Procrastination: Is My Fear Of Failure Feeding It?
I always thought that my procrastination wasn’t severe. Obviously, I was wrong. Increasingly, however, I’ve been realizing more and more how much easier things would be if I just completed tasks right away, or as soon as possible. Even with this revelation, I haven’t stopped procrastinating.
Whenever I’ve finished the smallest task, I “reward” myself with loads of hours or 1+ days of leisure time, totally ignoring that I have other things to do. Anything from back-to-back shows, the downward spiral of YouTube and other social media, or just plain sleep. I have tried to replace some of these with some good habits like switching out YouTube videos for audiobooks (to satisfy my reading goals for this year). Even then, I’ll take it too far and still ignore other important things because I think I’m doing something practical.
I think when we procrastinate, we’re trying to avoid a few things: the complexity of the task, our lack of confidence in our ability to do it, and/or it not being done right. It does more harm than good to intentionally put off doing something necessary. Over time I’ve become hyper-aware of my affinity for (and somewhat dependency on) procrastination but not enough to stop; almost as if I’ve convinced myself that it is a necessary part of my process.
When I finally took the time to figure out what’s creating this horrible habit, I started to wonder if it was my fear of failure. No matter how passionate I get about a project or prospect, there’s a sliver of doubt that grows exponentially and eventually cancels out all my motivation to do anything; thus, I procrastinate – more so that I can escape the feeling of guilt and inadequacy.
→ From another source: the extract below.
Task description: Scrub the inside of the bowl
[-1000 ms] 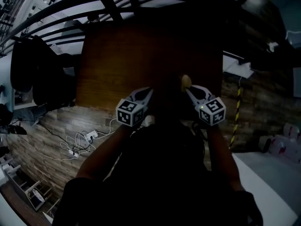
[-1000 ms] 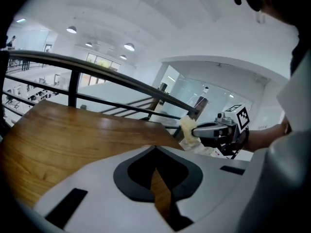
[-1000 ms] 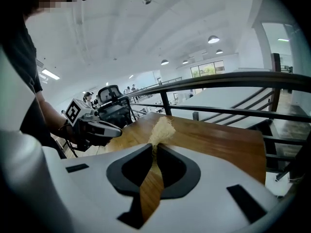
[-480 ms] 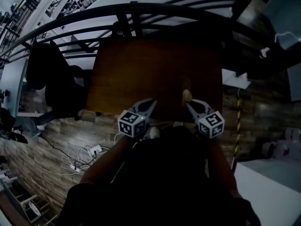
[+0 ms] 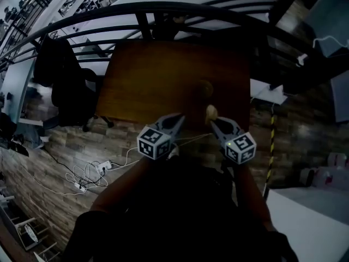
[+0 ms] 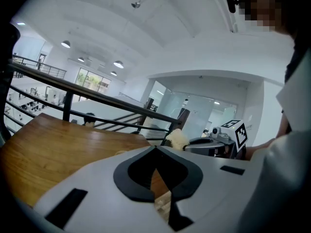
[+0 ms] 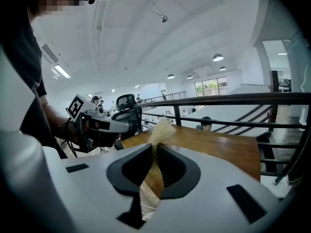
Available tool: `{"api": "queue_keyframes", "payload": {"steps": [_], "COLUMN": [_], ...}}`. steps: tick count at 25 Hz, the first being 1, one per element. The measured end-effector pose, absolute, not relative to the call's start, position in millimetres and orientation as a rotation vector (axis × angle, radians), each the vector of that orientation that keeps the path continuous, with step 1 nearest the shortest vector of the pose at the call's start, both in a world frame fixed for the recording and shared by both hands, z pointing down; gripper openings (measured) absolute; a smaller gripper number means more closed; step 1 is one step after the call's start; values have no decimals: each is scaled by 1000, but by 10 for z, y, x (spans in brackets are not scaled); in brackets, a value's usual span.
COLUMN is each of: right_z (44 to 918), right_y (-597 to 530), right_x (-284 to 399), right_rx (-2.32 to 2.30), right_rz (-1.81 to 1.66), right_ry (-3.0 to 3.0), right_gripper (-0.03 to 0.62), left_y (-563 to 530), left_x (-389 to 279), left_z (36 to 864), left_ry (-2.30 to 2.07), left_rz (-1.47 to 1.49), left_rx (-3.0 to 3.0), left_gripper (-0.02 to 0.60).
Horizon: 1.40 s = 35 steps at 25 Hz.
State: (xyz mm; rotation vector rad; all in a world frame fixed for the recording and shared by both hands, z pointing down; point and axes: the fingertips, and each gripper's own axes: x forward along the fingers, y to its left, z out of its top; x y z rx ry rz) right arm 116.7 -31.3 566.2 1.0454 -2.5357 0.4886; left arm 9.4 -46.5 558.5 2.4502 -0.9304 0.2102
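Note:
My right gripper point(image 5: 212, 120) is shut on a pale, fibrous scrubber point(image 5: 210, 112), whose tuft sticks out past the jaw tips point(image 7: 160, 127). It hangs over the near edge of the brown wooden table point(image 5: 158, 81). My left gripper point(image 5: 179, 117) is beside it on the left, shut with nothing between its jaws point(image 6: 155, 147). A small dark object point(image 5: 205, 87) stands on the table beyond the scrubber and also shows far off in both gripper views point(image 7: 206, 123). It is too dim to tell whether this is the bowl.
A black railing point(image 5: 163, 12) runs behind the table. A black office chair point(image 5: 65, 91) stands at the left. Cables and a power strip point(image 5: 90, 171) lie on the plank floor below it. A yellow-and-black striped post point(image 5: 271, 141) stands at the right.
Both grippers have risen together and now hang over the table's near edge. The scrubber stays in the right one. The head view has swung, so more railing and floor show.

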Motion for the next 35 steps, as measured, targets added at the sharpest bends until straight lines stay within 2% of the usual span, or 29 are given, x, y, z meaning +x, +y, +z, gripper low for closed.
{"api": "queue_keyframes", "payload": {"steps": [14, 27, 35], "right_z": [5437, 5313, 5095], "right_y": [1276, 2223, 2959], "right_x": [1730, 1456, 760], "right_rx": [916, 907, 970], "right_rz": [476, 452, 414], "right_ry": [-2622, -2635, -2628], "right_gripper": [41, 41, 40], "left_y": [1057, 1926, 2632], "left_x": [843, 469, -192], "left_z": [5353, 5159, 5006], "left_ry": [-1013, -1073, -1009], "left_rz": [216, 230, 202], "left_rx": [2446, 2501, 2554], "left_gripper": [-3, -3, -3]}}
I was stopping myself from living the life I really wanted.
Do You Have A Fear Of Failure?
No one likes to fail. Failing kills one’s confidence, motivation, and can eventually take away all desires to succeed. The feeling it evokes in us – anger, disappointment, frustration, regret, and most of all, shame – becomes deterrent over time, causing us to start subconsciously avoiding anything that will induce these feelings.
Here are some things that might be evidence of your fear of failure:
- Failing makes you worry about what others think about you.
- Failing makes you worry about your ability to pursue the future you want.
- You worry about how smart and capable you are.
- You tend to tell people beforehand that you don’t expect to succeed in order to lower their expectations.
- Once you fail at something, you have difficulty imagining what you could have done differently to succeed.
Anything along these lines shows a lack of faith in yourself and how fear of failure can plague your life. As a result, your desire to procrastinate piggybacks off of your fear of failure as a cathartic way to avoid facing that possibility of failure or its consequences. One thing I’ve realized is that we shouldn’t be afraid to fail. Instead, we should put our energy into figuring out why we failed and then do something different.
There Are Surprising Benefits To Failure
There’s a saying that goes: “Success is 99% failure”. I do believe there is truth in that. There are many things you can learn from failing, which will ultimately lead you to find success.
Failure teaches us valuable and priceless lessons. Failure allows you to learn from your mistakes and apply that new knowledge the next time around. Remember, earning what not to do is just as important as learning what to do.
Failure (despite what you think) can be used to motivate. We can use the failed experiences to our advantage. Let it clarify your goals and how you’ll approach them. Let them help you not become complacent. Use failure as a benchmark to make your future actions well-informed and intentional. It is a sure way to stimulate your mind to find more creative and more efficient solutions to your problems. Allow it to propel you to find out your real potential. Make failure the foundation to build all your future successes.
Overcoming The Fear Of Failure And Procrastination
Fear doesn’t have to control us. It doesn’t have to force us away from our responsibilities and dreams. We can overcome this fear. Here’s how:
- When we realize that no “perfect moment” to start or settle down will come, we can start being proactive.
- The act of getting started will dissolve any feelings you have of it not being the right moment.
- Adopt the mentality that it is okay to make mistakes. Despite it being cliche, it is very true. Focus on all the ways your mistake could be fixed versus the mistake itself. Don’t be afraid to utilize failure to find different ways to get your desired results.
- Eliminate distractions as much as possible. Don’t give yourself a reason to lose focus.
- Most tasks or activities can be broken down into smaller, more manageable chunks. It’s okay to make things easier for yourself.
Fear of failure is real and allows you to be thrust into a cycle of procrastination, getting you nowhere in the process. Whenever you feel that gripping feeling that makes you start to lose confidence, remember that you can find a way to buffer your fear of failure and overcome procrastination.